In the entries that follow, find the line containing "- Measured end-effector", then output exactly every line from the first through that one.

THE DATA: Begin

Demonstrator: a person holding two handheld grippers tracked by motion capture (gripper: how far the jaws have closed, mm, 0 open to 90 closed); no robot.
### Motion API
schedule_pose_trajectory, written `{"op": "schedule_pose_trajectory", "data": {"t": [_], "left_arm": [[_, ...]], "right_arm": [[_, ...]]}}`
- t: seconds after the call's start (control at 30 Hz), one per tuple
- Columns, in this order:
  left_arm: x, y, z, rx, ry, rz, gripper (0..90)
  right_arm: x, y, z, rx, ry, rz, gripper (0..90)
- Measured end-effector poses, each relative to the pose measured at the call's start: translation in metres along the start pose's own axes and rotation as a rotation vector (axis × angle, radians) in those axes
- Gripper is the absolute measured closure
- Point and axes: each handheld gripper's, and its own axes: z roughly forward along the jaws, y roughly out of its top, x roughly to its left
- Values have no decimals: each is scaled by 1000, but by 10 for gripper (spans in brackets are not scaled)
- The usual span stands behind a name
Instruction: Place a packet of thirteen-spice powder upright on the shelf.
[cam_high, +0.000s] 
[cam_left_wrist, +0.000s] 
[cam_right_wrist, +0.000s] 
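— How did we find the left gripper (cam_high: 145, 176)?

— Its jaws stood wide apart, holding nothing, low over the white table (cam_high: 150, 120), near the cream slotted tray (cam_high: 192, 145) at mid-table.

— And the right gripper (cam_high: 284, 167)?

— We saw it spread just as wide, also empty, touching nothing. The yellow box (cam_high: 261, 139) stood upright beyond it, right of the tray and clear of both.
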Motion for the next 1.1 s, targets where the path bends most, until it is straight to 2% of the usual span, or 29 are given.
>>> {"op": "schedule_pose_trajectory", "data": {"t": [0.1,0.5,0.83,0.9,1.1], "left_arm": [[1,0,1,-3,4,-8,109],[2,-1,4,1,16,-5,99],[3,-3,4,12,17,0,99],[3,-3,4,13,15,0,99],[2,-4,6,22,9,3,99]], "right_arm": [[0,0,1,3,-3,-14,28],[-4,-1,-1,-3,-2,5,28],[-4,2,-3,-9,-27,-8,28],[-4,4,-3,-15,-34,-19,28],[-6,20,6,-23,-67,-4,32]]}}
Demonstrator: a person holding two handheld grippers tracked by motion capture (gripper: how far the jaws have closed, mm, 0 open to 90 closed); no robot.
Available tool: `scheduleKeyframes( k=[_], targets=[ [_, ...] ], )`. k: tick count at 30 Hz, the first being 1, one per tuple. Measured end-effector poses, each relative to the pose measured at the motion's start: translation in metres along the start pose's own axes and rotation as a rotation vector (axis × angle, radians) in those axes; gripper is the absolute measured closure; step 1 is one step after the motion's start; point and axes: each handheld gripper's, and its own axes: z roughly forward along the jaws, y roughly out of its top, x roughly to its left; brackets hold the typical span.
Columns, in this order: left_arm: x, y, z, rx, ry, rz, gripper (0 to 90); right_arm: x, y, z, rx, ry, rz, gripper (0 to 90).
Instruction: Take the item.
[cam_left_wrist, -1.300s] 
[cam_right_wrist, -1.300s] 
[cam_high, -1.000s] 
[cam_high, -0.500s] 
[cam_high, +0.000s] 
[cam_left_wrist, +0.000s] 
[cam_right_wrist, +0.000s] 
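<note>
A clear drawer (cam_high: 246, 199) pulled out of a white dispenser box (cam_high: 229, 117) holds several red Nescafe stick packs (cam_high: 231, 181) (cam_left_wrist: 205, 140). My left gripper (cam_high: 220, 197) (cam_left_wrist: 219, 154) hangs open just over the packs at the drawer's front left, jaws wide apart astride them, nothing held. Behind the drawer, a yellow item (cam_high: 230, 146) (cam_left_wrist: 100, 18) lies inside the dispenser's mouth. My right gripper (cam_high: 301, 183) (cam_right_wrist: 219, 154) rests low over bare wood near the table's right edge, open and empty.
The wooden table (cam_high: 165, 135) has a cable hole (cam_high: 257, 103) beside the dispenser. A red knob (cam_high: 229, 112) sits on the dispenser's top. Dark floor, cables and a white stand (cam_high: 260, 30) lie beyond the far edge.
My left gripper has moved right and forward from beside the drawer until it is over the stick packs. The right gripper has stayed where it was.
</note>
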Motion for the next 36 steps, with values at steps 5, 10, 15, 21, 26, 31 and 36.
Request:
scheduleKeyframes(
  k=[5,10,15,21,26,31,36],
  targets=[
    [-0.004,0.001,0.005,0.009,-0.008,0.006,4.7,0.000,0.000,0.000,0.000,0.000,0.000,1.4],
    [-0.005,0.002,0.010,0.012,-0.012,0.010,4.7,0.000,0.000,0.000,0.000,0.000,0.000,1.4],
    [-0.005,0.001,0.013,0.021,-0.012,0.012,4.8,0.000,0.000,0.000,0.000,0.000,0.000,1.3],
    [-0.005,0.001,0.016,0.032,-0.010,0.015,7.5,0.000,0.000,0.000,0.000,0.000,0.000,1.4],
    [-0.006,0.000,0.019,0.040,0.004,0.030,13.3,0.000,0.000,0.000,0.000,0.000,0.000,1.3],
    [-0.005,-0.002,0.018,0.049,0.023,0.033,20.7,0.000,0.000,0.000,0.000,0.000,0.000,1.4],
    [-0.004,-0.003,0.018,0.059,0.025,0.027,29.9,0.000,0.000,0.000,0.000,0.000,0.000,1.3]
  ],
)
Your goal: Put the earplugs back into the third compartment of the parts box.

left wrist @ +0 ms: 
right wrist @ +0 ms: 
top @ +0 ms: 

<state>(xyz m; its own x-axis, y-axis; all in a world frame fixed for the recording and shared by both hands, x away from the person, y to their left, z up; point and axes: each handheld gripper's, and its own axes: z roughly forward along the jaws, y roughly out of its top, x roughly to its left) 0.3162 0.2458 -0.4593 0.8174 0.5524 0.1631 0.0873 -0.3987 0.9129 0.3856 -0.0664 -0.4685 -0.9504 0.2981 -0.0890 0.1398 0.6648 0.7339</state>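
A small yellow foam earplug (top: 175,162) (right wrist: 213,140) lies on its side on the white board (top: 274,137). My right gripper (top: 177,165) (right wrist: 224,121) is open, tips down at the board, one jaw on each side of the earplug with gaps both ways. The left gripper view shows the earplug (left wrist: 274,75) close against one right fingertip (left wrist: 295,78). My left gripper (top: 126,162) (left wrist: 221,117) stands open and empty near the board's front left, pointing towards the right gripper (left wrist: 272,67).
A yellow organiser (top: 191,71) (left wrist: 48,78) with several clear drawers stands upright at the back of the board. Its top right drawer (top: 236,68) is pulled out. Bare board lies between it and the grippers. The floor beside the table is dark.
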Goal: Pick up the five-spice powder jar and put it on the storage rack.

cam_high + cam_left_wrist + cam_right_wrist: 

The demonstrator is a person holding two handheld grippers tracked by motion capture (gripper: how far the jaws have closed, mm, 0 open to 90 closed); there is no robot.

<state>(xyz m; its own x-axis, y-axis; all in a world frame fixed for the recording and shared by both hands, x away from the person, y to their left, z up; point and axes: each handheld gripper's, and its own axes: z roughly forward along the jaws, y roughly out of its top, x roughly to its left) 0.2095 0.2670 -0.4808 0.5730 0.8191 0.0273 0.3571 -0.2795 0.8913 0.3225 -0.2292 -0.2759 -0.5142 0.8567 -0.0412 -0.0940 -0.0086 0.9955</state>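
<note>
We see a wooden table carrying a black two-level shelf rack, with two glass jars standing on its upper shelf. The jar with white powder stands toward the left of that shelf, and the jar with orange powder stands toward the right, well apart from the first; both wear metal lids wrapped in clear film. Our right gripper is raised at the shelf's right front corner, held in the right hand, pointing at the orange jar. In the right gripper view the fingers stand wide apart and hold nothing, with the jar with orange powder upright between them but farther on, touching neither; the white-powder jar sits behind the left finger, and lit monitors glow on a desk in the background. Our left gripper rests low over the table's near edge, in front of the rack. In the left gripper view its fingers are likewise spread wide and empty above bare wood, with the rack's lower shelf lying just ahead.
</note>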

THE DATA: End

_EXERCISE ANSWER_.
Demonstrator: a person holding two handheld grippers tracked by motion capture (gripper: how far the jaws have closed, mm, 0 open to 90 closed); no robot.
### Motion API
schedule_pose_trajectory, written `{"op": "schedule_pose_trajectory", "data": {"t": [_], "left_arm": [[_, ...]], "right_arm": [[_, ...]]}}`
- t: seconds after the call's start (control at 30 Hz), one per tuple
- Columns, in this order:
  left_arm: x, y, z, rx, ry, rz, gripper (0..90)
  right_arm: x, y, z, rx, ry, rz, gripper (0..90)
- Measured end-effector poses, each relative to the pose measured at the call's start: translation in metres along the start pose's own axes and rotation as a rotation vector (axis × angle, radians) in those axes

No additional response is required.